I live in the centre of Dumfries, by the river, and have a daughter called Marly who is at Duncan of Jordanstone in Dundee studying Fine Art. Talking to her about her artwork and developing practice is one of the greatest joys in my life.

You were 25 in 1990. There’s a lot going on in the world in 2020, but what was happening then? What’s the biggest news event you can remember from this time?

1990 was a year of great political instability – it felt like everything was falling apart. There were Poll Tax riots, prison riots, environmental protests, pitch battles at giant outdoor raves. Mrs Thatcher finally resigned….it felt like everything had to change. But somehow it didn’t and the Tories stayed in power for another 7 years!

Where were you living? Who with?

I was living in a squat in East London – it was an area of housing that was to be pulled down for a new motorway and full of creative people. It felt a very hopeful place until the police moved in to evict everyone – it was quite a battle. But there was no follow on plan and everyone dispersed 🙁

I was living with my girlfriend and other friends from uni – everyone had tried coming to London to get started in creative careers, but finding enough money to live was hard.

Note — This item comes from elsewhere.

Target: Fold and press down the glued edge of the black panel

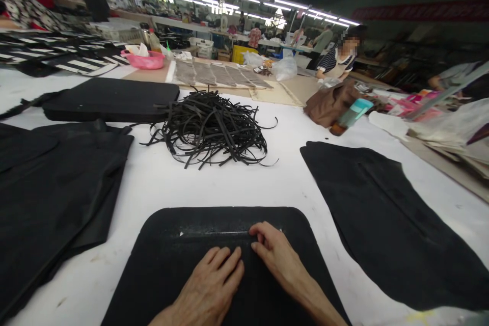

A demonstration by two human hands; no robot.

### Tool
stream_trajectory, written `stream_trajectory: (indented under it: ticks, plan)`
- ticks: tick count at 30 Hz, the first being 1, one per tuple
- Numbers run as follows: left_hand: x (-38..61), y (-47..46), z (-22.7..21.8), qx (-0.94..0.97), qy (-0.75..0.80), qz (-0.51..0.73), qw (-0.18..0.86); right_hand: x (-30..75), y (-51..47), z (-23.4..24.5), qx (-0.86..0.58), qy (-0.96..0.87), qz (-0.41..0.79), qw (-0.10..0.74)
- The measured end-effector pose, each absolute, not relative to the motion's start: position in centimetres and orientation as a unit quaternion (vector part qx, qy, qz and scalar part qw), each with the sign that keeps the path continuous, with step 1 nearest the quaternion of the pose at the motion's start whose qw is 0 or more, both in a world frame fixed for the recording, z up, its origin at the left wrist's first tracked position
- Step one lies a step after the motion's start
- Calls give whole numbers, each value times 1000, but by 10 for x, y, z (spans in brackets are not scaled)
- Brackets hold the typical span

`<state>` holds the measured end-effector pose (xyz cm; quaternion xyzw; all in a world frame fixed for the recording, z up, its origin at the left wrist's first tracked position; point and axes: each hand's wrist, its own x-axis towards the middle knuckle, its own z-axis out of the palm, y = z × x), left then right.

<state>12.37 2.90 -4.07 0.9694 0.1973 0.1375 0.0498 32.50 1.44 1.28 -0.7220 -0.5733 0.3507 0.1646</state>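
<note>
A black panel [267, 290] with rounded far corners lies flat on the white table in front of me. Across it, near the far edge, runs a shiny narrow band [214, 234] with small white marks by its ends. My left hand [214, 285] rests palm down on the panel, fingers stretched out just below the band. At the band's right part is my right hand [273, 247], its fingers curled and thumb close to the index finger. Whatever lies between those fingertips is too small to make out.
Beyond the panel sits a tangled pile of black strips [217, 130]. Stacked black panels [114, 97] are behind it. Black sheets lie at left [57, 188] and right [389, 214]. Farther back are a pink basin [145, 60], a brown bag [328, 104] and a co-worker [338, 61].
</note>
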Motion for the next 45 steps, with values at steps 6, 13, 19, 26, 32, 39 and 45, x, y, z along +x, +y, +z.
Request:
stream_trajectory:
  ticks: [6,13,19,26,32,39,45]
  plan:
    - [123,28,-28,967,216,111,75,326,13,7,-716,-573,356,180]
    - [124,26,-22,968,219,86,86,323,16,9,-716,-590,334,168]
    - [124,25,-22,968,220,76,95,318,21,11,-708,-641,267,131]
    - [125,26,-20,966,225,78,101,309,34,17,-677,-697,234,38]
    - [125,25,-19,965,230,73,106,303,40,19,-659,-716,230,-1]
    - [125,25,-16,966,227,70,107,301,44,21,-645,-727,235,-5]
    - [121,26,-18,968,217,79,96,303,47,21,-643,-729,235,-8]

Did you have a job? What was it?

No, not really. I was doing odd jobs like deliveries, removals and short contracts with employment agencies to make a living. What was keeping me going creatively was volunteering as part of the team that was setting up Circus Space near Kings Cross. This was a training centre for aerial circus arts (trapeze etc). We converted an old bus garage into the centre. I learned rigging and trapeze and had a trapeze act with my girlfriend (we weren’t very good!).

Is there something you did when you were 25 that no one knows about?

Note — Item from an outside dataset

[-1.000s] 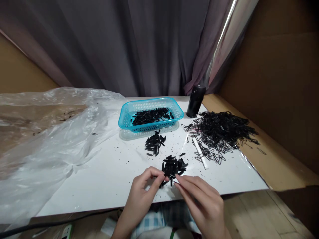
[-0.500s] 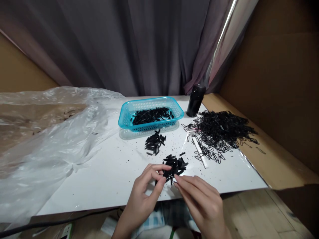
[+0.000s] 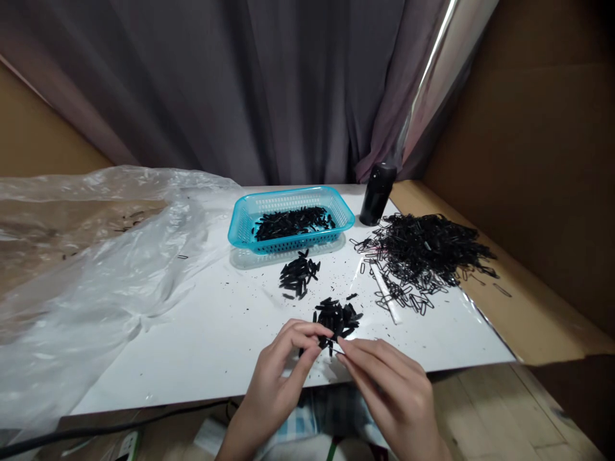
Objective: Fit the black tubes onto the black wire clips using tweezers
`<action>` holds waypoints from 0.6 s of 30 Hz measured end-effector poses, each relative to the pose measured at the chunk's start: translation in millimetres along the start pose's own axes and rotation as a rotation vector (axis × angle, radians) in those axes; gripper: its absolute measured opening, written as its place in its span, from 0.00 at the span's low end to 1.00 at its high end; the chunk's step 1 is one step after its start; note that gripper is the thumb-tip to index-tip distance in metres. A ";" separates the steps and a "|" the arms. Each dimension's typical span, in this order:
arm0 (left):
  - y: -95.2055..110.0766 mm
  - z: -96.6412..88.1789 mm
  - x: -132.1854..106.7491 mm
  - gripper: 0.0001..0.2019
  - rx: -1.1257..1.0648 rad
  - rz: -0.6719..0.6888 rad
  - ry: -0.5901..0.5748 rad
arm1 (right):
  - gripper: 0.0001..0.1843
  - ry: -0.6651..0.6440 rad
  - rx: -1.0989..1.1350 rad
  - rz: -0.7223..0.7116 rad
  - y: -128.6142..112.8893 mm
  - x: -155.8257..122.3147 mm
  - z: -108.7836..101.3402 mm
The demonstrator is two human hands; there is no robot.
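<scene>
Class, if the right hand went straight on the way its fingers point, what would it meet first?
Most likely the left hand, close ahead, though the depth between them is unclear.

The thin piece [image 3: 337, 351] between the hands [image 3: 391, 374] is partly hidden and too small to identify.

Prob. a makeshift work corner in a home; home vs. small workshop can't be told for sure. Signs: dark curtain [image 3: 293, 96] across top of frame, cardboard panel [image 3: 538, 166] at R edge, white counter [image 3: 192, 365] mid-frame w/ heaps of small blk pieces [image 3: 427, 250], blue basket [image 3: 240, 239], clear plastic sheeting [image 3: 96, 282] at L. Wood-look floor [image 3: 509, 410] lower R; blk cable [image 3: 43, 439] btm L.
</scene>
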State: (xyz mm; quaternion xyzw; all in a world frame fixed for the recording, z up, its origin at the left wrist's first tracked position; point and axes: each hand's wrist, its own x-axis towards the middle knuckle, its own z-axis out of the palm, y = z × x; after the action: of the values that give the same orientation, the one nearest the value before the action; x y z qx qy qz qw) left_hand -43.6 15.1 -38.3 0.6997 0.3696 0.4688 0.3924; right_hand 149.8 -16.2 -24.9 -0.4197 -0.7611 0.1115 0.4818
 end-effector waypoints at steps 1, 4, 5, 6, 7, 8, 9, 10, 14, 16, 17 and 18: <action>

The thing that really springs to mind was spending months with my girlfriend building a platform bed and decorating our room in the squat – we painted the whole floor with a perspective chequerboard pattern of red and green squares, it took forever and the house was demolished straight afterwards! But we kept the wood from the bed and built an outdoor toilet at the next place we lived – but that’s another story…

What was your dream job at the time?

What me and my girlfriend dreamed of was finding someone who wanted to buy and renovate a house in Spain. We figured that they could pay us to do the work for them and live in the house while the work was going on and I was going to make sculpture in between working on the house. Still sounds kinda nice!

If you had to choose one memory from your 25th year, what would it be?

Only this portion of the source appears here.